Neonatal rats survive and avoid
brain injury during periods of
anoxia 25 times longer than adults. We hypothesized that
oxygen activates and
hypoxia suppresses
NMDA receptor (NMDAR) responses in neonatal rat neurons, explaining the innate
hypoxia tolerance of these cells. In CA1 neurons isolated from neonatal rat hippocampus (mean postnatal age [P] 5.8 days),
hypoxia (PO(2) 10 mm Hg) reduced
NMDA receptor-channel open-time percentage and
NMDA-induced increase in [Ca(2+)](i) (
NMDA DeltaCa(2+)) by 38 and 68% (P<0.01), respectively. In P20 neurons the reductions were not significant. In P3-10 CA1 neurons within intact hippocampal slices,
hypoxia reduced
NMDA DeltaCa(2+) by 52% (P=0.002) and decreased
NMDA-induced death by 45% (P=0.004).
Phalloidin, a microtubule stabilizer, prevented
hypoxia-induced inhibition of
NMDA DeltaCa(2+) in P3-10 neurons.

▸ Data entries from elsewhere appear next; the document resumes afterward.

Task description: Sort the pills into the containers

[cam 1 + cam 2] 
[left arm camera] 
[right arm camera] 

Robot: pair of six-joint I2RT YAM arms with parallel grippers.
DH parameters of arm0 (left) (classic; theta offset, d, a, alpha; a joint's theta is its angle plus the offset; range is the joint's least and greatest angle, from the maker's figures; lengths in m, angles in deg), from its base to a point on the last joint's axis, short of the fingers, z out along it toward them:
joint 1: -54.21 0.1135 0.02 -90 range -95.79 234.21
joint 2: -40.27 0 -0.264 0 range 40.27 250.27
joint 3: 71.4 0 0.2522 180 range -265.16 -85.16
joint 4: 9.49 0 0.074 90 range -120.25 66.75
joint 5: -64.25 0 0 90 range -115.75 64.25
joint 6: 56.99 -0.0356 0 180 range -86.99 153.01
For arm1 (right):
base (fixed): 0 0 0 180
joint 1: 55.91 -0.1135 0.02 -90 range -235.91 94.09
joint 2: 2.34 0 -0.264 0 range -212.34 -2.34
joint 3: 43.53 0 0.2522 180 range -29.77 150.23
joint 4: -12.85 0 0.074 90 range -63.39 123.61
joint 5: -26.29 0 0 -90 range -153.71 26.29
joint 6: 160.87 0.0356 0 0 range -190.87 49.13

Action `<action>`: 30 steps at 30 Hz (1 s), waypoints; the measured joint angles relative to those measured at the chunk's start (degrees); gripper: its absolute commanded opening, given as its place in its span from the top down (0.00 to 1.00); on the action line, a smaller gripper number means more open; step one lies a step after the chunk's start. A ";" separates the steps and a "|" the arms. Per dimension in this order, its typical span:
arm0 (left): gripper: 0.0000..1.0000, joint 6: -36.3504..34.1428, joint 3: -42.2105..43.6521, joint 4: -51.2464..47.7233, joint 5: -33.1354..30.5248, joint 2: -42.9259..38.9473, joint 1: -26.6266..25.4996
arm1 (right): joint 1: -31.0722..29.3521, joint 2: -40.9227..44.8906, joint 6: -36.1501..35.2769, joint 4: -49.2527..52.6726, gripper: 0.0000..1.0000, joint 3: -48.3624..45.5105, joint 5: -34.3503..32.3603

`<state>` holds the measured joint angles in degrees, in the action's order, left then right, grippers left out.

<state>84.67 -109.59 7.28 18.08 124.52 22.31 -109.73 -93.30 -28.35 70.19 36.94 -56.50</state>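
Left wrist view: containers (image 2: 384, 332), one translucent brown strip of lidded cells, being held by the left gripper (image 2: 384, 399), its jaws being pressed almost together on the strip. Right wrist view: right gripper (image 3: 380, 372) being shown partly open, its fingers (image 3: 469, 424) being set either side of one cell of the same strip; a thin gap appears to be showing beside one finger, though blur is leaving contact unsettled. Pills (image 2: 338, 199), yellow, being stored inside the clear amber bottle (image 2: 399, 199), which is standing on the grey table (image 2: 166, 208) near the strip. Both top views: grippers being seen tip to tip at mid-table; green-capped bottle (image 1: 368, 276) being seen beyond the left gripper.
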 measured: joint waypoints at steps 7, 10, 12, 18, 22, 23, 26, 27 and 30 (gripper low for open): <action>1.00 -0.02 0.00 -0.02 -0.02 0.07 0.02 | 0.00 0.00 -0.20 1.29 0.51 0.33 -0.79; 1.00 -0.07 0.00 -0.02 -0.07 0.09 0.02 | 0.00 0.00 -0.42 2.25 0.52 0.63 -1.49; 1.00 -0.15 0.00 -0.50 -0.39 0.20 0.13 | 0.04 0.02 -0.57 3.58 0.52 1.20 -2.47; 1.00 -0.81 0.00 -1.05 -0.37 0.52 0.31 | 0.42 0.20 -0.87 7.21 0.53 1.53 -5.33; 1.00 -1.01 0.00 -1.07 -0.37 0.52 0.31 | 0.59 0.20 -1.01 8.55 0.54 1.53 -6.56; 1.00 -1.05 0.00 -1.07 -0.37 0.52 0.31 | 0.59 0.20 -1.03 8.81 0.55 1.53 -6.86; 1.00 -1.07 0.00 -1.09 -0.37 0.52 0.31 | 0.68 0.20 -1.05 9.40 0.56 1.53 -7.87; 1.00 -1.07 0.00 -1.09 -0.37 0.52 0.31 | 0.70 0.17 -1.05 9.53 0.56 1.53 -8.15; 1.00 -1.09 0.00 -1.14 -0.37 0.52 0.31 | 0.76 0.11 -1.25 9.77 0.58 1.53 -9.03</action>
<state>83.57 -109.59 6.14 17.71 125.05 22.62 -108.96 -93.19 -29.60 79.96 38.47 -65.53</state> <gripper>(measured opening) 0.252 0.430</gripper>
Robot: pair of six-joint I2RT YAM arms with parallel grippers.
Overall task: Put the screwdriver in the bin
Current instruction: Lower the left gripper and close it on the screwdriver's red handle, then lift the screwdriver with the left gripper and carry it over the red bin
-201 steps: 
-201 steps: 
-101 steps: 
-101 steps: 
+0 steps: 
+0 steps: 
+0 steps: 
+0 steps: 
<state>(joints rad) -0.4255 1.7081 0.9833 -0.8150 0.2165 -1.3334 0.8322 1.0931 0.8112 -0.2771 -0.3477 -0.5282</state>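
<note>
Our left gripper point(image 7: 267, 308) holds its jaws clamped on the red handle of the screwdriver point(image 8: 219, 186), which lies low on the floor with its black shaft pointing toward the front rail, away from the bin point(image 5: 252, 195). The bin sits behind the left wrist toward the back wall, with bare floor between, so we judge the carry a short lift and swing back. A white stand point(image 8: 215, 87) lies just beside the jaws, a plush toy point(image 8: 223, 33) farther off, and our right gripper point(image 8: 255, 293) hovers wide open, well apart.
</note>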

To test whether NMDARs prevalent in neonates (NR1 plus NR2B or NR2D subunits) are inhibited by
hypoxia compared with those in mature neurons (NR2A and NR2C), we expressed these receptors in Xenopus oocytes. Compared with responses in 21% O(2),
hypoxia (PO(2) 17 mm Hg) reduced currents from neonatal type NR1/NR2D receptors by 25%, increased currents from NR1/NR2C by 18%, and had no effect on NR1/NR2A or NR1/NR2B. Modulation of NMDARs by
hypoxia may play an important role in the
hypoxia tolerance of the mammalian neonate. In addition,
oxygen sensing by NMDARs could play a significant role in postnatal brain development.